6. The reagent to which Claim 14 relates includes as one of its constituents a biotin-labelled enzyme group. For the same reasons as set out in paragraph 3 above, the subject- matter of Claim 14 is novel over D1 and D2 because these do not disclose a biotin-labelled enzyme group.
In the first complete paragraph on page 5 of its decision, the Examining Division considered that in carrying out Example 1 of D1, the skilled person, in step (3), would have prepared a reagent such as is claimed in Claim 14 of the application in suit. The Board cannot agree with this argument. Apart from the distinction which has been drawn between a biotin-labelled (or biotinylated) enzyme and a biotinyl enzyme, the said example does not disclose the independent existence of something which can be called a reagent for determining a ligand and which is constituted as required by Claim 14. In step (3) of said Example 1 there are brought together immobilised biotinyl enzyme, immobilised ligand (2) (using the terminology of Claim 1 of D1), non-immobilised test ligand (1) and a conjugate of avidin and specific binding substance for the ligands (which in Example 1 are the same). Ligands (1) and (2) compete for binding sites on the conjugate, and the more ligand (1) there is present, the more conjugate remains non-immobilised and free to take part in the avidin-biotin reaction. At this point there will be present ligand (1) bound to specific binding substance conjugated with avidin bound to immobilised biotinyl enzyme. This is not a reagent for determining the ligand (1) but a product of the assay reaction whose residual enzyme activity is related to the amount of ligand (1).

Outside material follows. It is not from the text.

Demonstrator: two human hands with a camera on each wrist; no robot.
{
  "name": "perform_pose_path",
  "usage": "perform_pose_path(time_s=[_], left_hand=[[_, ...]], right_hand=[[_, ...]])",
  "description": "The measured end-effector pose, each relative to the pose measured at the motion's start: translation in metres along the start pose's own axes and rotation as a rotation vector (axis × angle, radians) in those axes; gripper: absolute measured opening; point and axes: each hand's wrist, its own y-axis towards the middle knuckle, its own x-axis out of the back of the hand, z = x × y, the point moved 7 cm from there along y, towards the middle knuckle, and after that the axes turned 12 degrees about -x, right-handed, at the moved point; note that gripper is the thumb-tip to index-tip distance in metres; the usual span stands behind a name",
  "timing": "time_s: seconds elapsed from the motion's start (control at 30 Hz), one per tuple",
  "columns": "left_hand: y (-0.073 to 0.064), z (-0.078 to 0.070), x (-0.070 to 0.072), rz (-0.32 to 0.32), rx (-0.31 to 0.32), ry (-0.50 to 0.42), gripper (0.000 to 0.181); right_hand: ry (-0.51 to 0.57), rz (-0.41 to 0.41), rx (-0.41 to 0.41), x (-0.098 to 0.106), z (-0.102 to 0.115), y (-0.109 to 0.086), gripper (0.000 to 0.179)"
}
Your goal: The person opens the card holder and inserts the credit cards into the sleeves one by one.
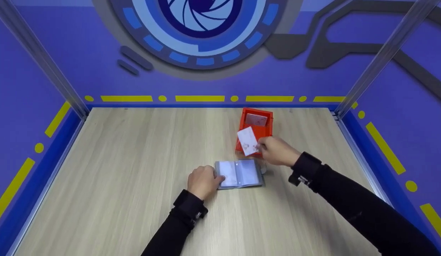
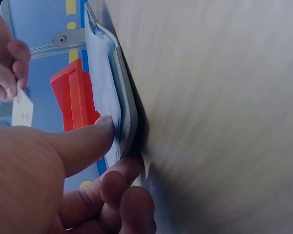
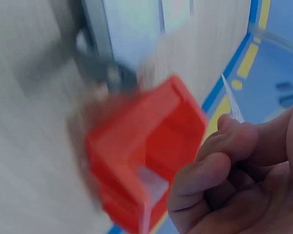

Moreover, for substantially the same reasons as set out in paragraph 4 above, the average skilled person has no reason or incentive to prepare a reagent as claimed in Claim 14, so that its subject-matter also involves an inventive step.
7. Claims 2 to 7, 9 to 13 and 15 and 16 are dependent claims related to particular embodiments of Claims 1, 8 and 14 respectively and are allowable for the same reasons.
8. The application accordingly meets the requirements of Articles 52(1), 54(1) and 56.
9. As regards the description, the Board observes that the passage on page 2, corresponding to Claim 1, requires to be similarly amended by insertion of the word "soluble" before "reagent" on line 5 and before "biotin" on line 11, again clearly reflecting the Appellant's intention.
10. In view of the foregoing, the Appellant's auxiliary request for oral proceedings does not require to be considered.
ORDER
For these reasons, it is decided that:
1. The decision under appeal is set aside.
2. The case is remitted to the first instance with the order to grant a patent on the basis of the following documents:
Claims 1 to 16 received on 2 December 1992 with the Appellant's letter of 27 November 1992, amended in that in Claim 8, the word "soluble" is inserted before "biotin" in step (b)(ii).
Description pages 1 to 20 as originally filed amended in that on page 2, the word "soluble" is inserted before "reagent" on line 5 and before "biotin" on line 11.